From 4ba03c9d38aae134bd8616178315086589b69ba8 Mon Sep 17 00:00:00 2001
From: Matthew Holt <mholt@users.noreply.github.com>
Date: Sun, 4 Jun 2023 22:15:50 -0600
Subject: [PATCH] caddytls: Clarify some JSON config docs

---
 modules/caddytls/automation.go |  7 +++++++
 modules/caddytls/tls.go        | 15 ++++++++++++---
 2 files changed, 19 insertions(+), 3 deletions(-)

diff --git a/modules/caddytls/automation.go b/modules/caddytls/automation.go
index 16647626c..de8820131 100644
--- a/modules/caddytls/automation.go
+++ b/modules/caddytls/automation.go
@@ -85,6 +85,13 @@ type AutomationConfig struct {
 // TLS app to properly provision a new policy.
 type AutomationPolicy struct {
 	// Which subjects (hostnames or IP addresses) this policy applies to.
+	//
+	// This list is a filter, not a command.
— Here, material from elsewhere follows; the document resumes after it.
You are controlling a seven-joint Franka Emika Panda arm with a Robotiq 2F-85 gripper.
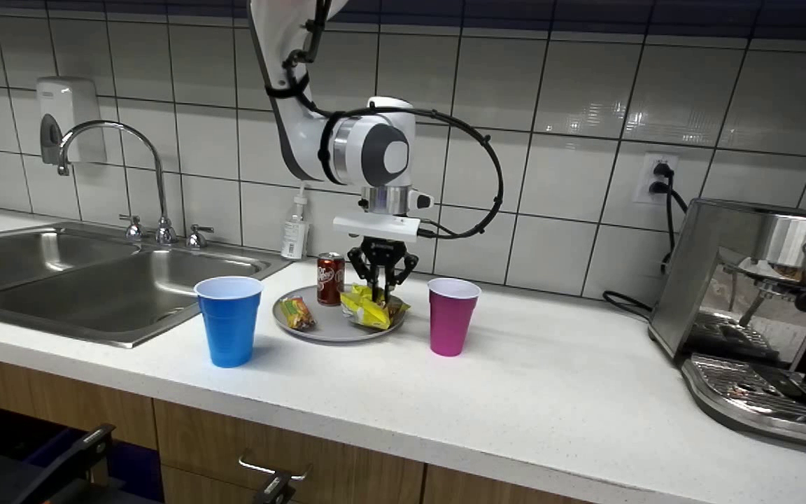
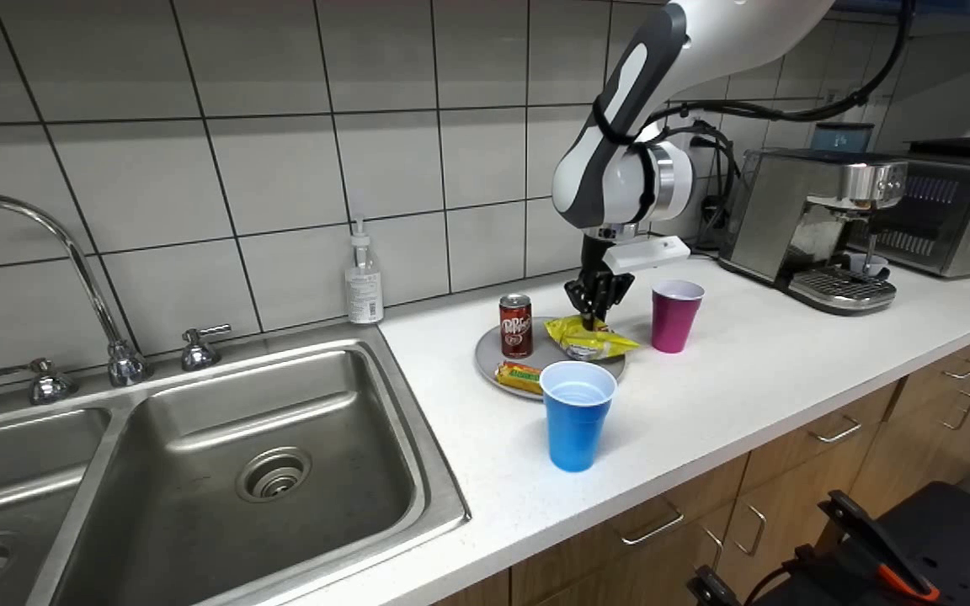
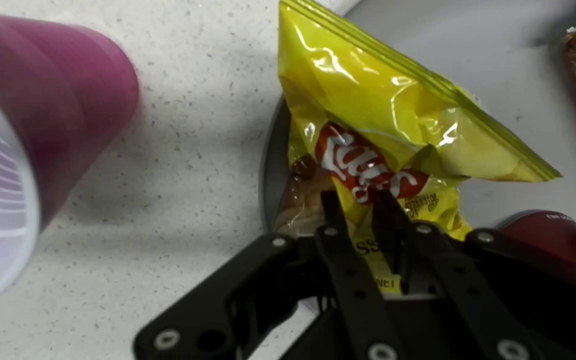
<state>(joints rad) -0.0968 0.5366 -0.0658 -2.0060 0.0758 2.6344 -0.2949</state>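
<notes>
Bag (image 3: 385, 131), crinkled, glossy yellow, red Lay's logo (image 3: 365, 167)

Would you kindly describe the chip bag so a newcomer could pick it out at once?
Find the steel sink in the white counter, then the round gray plate beside it. On it, next to a red soda can, lies the glossy yellow chip bag, with the tool right at it. Its larger size and white-lettered red logo set it apart from the wrapped snack.
</notes>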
In other words, it is used
+	// only to filter whether this policy should apply to a subject that
+	// needs a certificate; it does NOT command the TLS app to manage a
+	// certificate for that subject. To have Caddy automate a certificate
+	// or specific subjects, use the "automate" certificate loader module
+	// of the TLS app.
 	SubjectsRaw []string `json:"subjects,omitempty"`
 
 	// The modules that may issue certificates. Default: internal if all
diff --git a/modules/caddytls/tls.go b/modules/caddytls/tls.go
index 9b5b55290..52f1159b1 100644
--- a/modules/caddytls/tls.go
+++ b/modules/caddytls/tls.go
@@ -39,9 +39,16 @@ func init() {
 // TLS provides TLS facilities including certificate
 // loading and management, client auth, and more.
 type TLS struct {
-	// Caches certificates in memory for quick use during
+	// Certificates to load into memory for quick recall during
 	// TLS handshakes. Each key is the name of a certificate
-	// loader module. All loaded certificates get pooled
+	// loader module.
+	//
+	// The "automate" certificate loader module can be used to
+	// specify a list of subjects that need certificates to be
+	// managed automatically. The first matching automation
+	// policy will be applied to manage the certificate(s).
+	//
+	// All loaded certificates get pooled
 	// into the same cache and may be used to complete TLS
 	// handshakes for the relevant server names (SNI).
 	// Certificates loaded manually (anything other than
@@ -557,7 +564,9 @@ type Certificate struct {
 //
 // Technically, this is a no-op certificate loader module that is treated as
 // a special case: it uses this app's automation features to load certificates
-// for the list of hostnames, rather than loading certificates manually.
+// for the list of hostnames, rather than loading certificates manually. But
+// the end result is the same: certificates for these subject names will be
+// loaded into the in-memory cache and may then be used.
 type AutomateLoader []string
 
 // CaddyModule returns the Caddy module information.